The packager itself should not be concerned with creating forward deltas, and as such should not have to understand any semantics of different content addressing schemes. Therefore the amount of addressing the packager should have an understanding of is limited to knowing the following:

  • the manifest contains the content path of the file
    • this will be used for deduplication, so only one entry will exist
  • the state contains the logical path of the file
    • this will be used for understanding what the OCFL Object looks like in the event the data needs to be returned to a Depositor

The name of an OCFL Object can continue to be similar with Chronopolis current naming standards.

Fixity

The OCFL Specification also includes a fixity block which can be used to store the checksums for each file organized by the checksum algorithm. This allows additional verification to be run on each file. For Chronopolis, we will be using the checksum in the manifest block, so this information would become redundant. That does not mean there is no value in it, but it does not have as much value to the needs of the Chronopolis network.

Depending on if the checksum algorithms are aligned between Chronopolis and the service bringing data in (in this case, the OTM Bridge), we may want to store additional checksums here. For example, if the OTM Bridge returns md5 checksums but we wish to use sha512, we can persist the md5 checksums in the fixity block then use sha512 for the manifest and other needs.

Version Deletion/Purging

Discussion needs to occur within the Chronopolis team in order to determine what exactly the workflow should be allowed to do. This outline should be taken as a preliminary look into how deletion can be handled.

As part of the OTM specification, we may also need to handle purging of files from an OCFL Object. For this workflow, we should follow the recommended steps outlined in the implementation notes.

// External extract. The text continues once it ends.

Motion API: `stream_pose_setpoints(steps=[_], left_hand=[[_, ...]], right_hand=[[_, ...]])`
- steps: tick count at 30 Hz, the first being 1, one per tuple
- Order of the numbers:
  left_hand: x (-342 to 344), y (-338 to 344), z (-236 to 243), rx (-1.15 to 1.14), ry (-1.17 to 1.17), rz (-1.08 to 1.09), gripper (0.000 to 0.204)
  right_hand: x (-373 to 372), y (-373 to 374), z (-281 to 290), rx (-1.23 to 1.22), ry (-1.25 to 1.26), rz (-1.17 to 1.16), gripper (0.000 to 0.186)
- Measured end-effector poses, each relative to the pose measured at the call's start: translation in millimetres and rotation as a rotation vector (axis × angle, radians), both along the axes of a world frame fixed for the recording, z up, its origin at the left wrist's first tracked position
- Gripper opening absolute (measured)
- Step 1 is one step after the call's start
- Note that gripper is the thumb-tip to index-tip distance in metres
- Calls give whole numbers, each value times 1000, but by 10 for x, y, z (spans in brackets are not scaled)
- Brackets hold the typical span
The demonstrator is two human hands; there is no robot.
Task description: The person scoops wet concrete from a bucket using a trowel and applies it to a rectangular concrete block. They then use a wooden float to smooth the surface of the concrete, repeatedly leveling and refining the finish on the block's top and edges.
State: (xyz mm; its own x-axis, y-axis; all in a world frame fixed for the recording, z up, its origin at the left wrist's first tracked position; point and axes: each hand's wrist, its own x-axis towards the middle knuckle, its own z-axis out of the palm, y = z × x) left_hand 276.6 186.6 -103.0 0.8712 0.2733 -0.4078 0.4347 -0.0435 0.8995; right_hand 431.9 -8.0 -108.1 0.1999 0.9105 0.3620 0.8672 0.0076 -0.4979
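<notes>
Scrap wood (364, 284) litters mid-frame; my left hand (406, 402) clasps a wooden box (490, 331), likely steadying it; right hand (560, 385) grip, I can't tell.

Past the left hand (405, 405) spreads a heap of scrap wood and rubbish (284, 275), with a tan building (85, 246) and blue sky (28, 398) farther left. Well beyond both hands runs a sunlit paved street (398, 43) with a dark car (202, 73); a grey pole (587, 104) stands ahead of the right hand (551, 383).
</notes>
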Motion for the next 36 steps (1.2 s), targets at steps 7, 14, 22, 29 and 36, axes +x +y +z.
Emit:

This would be part of a larger workflow, and the steps handled by the packager would be centered around creating a new OCFL Object and inserting versions for each existing version of the object. If a stub object is to be used in place of what was purged, this would be included in order to overwrite any existing data at a Chronopolis node.

External Library

Currently there are a few libraries which are attempting to implement the OCFL specification:

Many of the decisions we make on applying and creating OCFL Storage Roots and Objects would apply to any existing libraries as well. If choosing to go this route we would need to make sure all operations are supported and that we can handle any errors gracefully in the event of failure. In the case of the Go library, executing external processes in java does not always make for the prettiest workflow but can be managed. The java library would integrate easily with our existing codebase and could be forked or modified in order to suit our workflow needs.

Evaluation

Each of the two libraries should go through an evaluation phase in order to determine

  • if our workflow needs are met and if not how they can be resolved
  • ease of integration with our codebase
    • including additional development we may wish to consider, e.g. creating an API which exposes the library for Chronopolis workflows
  • ease of contribution to the library

Integration

One a library is chosen for use, incorporating it into the codebase is the next step. How this gets exposed to other Chronopolis services will be up to the developers implementing the changes, as it can be done in multiple ways.